== Task to complete ==
The lines wanted are those in the data below that include "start".

== Exercise data ==
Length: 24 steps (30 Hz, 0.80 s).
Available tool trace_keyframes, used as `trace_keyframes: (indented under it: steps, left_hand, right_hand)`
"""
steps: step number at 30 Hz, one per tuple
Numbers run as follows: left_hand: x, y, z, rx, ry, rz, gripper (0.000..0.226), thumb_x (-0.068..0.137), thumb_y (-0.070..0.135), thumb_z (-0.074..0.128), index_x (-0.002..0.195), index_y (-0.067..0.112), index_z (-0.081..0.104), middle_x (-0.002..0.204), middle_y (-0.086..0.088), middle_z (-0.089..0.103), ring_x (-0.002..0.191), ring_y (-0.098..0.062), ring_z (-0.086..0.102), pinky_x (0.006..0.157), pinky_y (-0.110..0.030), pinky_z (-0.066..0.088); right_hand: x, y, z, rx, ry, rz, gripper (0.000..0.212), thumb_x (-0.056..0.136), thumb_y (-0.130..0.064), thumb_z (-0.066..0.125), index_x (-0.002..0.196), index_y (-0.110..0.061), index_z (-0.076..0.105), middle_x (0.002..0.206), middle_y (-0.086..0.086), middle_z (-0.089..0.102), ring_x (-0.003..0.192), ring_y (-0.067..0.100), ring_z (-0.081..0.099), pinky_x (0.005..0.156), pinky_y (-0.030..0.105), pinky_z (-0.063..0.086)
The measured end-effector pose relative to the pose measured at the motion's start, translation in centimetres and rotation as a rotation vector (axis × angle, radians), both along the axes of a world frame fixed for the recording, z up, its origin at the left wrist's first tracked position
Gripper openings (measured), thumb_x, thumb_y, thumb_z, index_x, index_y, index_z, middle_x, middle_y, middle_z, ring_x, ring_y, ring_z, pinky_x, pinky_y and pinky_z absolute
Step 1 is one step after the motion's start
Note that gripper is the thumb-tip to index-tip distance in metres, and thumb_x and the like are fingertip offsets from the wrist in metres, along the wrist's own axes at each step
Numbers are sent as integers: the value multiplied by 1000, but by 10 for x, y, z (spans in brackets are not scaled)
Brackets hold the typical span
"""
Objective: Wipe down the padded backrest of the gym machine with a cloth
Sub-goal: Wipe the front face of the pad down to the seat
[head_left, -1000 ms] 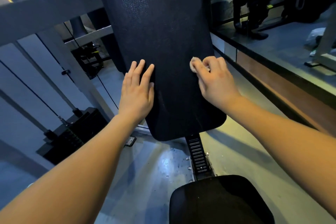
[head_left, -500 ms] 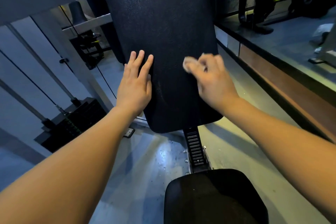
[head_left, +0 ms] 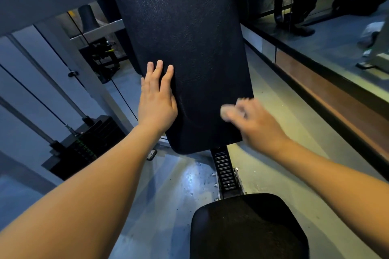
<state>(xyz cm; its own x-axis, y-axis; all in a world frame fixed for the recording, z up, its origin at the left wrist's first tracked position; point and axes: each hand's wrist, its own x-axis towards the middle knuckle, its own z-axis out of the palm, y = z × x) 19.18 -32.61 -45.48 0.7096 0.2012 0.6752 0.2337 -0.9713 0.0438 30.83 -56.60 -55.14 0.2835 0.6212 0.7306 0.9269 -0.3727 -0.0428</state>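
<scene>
backrest (head_left: 185, 38): big black pad, pretty much upright, fills the top middle of the view. Its bottom edge sits above the seat (head_left: 248, 227), with the notched rail (head_left: 225, 170) between them.

cloth (head_left: 225, 112): just a small pale wad against the lower right of the pad. Most of it is tucked under the fingers.

right hand (head_left: 255, 125): heavily blurred, so it's mid-swipe. Fingers look bunched round the cloth, but I can't make out the exact grip through the smear.

left hand (head_left: 156, 99): flat on the pad's left edge, fingers straight and pointing up, holding nothing. Seems to be just bracing the pad.

what changed: a second ago the cloth was up near the right edge, around mid-height. It has slid down and a bit inward since, now close to the bottom right corner. The left hand hasn't really budged.

what it means: my read is that the right-side strip has had a downward pass. The middle and everything above the hands probably still need wiping, so it's nowhere near done.
</scene>
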Motion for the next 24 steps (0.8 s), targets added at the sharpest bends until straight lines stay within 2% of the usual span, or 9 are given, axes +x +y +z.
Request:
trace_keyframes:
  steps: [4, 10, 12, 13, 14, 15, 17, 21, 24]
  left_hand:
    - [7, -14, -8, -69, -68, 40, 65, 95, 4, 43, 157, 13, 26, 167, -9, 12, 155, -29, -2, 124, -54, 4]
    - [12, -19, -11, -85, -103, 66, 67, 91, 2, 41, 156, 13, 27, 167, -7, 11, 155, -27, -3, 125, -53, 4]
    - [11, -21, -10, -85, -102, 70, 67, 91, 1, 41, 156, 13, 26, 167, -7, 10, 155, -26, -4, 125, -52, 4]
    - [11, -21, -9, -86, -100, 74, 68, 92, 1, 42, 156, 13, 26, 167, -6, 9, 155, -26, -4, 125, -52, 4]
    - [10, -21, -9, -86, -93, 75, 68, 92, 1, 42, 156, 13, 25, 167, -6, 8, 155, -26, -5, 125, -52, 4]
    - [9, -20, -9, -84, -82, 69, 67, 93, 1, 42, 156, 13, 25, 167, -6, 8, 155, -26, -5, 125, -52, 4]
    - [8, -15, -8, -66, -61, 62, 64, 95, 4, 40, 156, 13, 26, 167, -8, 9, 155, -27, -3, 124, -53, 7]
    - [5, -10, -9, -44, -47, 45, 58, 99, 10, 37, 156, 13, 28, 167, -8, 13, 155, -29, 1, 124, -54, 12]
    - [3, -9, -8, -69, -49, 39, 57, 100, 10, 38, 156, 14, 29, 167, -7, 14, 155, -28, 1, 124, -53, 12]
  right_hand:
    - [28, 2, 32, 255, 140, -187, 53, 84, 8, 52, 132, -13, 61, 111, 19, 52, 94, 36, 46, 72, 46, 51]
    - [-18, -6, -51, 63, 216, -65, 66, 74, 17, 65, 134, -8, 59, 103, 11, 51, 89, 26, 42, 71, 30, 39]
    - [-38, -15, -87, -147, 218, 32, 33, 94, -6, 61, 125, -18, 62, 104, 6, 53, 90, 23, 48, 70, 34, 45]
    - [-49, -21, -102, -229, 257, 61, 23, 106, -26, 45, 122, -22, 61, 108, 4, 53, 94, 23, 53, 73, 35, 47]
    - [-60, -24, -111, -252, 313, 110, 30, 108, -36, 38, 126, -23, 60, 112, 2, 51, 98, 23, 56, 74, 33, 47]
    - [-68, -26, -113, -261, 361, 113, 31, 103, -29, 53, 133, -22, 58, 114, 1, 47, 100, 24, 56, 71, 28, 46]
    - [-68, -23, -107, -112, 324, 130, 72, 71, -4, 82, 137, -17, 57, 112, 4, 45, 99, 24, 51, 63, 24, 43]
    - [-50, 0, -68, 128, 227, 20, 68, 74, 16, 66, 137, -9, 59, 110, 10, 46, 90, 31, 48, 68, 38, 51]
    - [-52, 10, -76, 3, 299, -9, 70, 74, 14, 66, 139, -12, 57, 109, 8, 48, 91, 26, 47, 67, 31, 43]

== Your solution ==
The measured end-effector pose relative to the pose measured at the motion's start, translation in centimetres and rotation as a rotation vector (axis × angle, radians), both along the axes of a world frame fixed for the recording, z up, its origin at the left wrist's first tracked position
Step 1 is one step after the motion's start

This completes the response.